#### Problem requirements:
Begin with the first line of the listing and quote every line through the one containing "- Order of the"; give only those lines.
╭──
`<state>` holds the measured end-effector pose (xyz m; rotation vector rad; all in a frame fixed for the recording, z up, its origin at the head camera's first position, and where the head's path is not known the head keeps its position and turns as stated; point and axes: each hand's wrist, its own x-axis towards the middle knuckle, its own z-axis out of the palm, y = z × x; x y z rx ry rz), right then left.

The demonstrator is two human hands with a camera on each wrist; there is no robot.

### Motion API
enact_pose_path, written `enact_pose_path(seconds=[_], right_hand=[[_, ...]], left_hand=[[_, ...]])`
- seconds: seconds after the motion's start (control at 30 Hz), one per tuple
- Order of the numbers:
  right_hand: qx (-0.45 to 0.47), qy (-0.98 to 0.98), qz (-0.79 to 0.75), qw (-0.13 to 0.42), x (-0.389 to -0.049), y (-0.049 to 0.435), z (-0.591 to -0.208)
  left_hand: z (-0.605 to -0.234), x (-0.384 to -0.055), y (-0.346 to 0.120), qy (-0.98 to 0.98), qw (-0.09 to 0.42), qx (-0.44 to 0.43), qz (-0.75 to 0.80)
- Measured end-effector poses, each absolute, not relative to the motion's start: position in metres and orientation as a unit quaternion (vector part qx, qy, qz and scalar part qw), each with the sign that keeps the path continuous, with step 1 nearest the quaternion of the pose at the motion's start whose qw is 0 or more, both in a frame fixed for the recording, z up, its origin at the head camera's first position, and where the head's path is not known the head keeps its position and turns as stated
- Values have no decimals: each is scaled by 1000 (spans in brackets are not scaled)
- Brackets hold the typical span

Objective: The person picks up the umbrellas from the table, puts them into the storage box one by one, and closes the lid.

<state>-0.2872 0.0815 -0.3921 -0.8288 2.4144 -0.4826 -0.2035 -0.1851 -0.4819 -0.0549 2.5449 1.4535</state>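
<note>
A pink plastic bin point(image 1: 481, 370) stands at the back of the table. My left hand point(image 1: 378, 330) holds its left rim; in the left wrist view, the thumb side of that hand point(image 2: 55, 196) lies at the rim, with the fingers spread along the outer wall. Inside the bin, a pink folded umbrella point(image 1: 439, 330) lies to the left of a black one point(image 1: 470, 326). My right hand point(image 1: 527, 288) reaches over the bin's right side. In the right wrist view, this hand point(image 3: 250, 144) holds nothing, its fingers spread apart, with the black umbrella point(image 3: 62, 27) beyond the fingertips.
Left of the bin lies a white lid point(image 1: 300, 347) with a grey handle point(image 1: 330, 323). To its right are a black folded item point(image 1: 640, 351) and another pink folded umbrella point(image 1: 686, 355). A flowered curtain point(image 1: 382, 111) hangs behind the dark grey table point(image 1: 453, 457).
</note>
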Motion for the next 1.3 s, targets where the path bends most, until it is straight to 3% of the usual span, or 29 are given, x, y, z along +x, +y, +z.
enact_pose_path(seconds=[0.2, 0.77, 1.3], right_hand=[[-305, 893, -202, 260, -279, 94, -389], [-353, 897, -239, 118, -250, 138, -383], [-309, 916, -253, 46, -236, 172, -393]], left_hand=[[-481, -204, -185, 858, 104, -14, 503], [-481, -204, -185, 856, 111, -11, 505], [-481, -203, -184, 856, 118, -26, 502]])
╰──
#### Written solution:
`<state>` holds the measured end-effector pose (xyz m; rotation vector rad; all in a frame fixed for the recording, z up, its origin at the head camera's first position, and where the head's path is not known the head keeps its position and turns as stated; point and axes: each hand's wrist, its own x-axis towards the middle knuckle, its own z-axis out of the palm, y = z × x; x y z rx ry rz), right then left.

The demonstrator is two human hands with a camera on each wrist; there is no robot.

### Motion API
enact_pose_path, written `enact_pose_path(seconds=[_], right_hand=[[_, ...]], left_hand=[[_, ...]])`
- seconds: seconds after the motion's start (control at 30 Hz), one per tuple
- Order of the numbers:

What this exercise required is now done.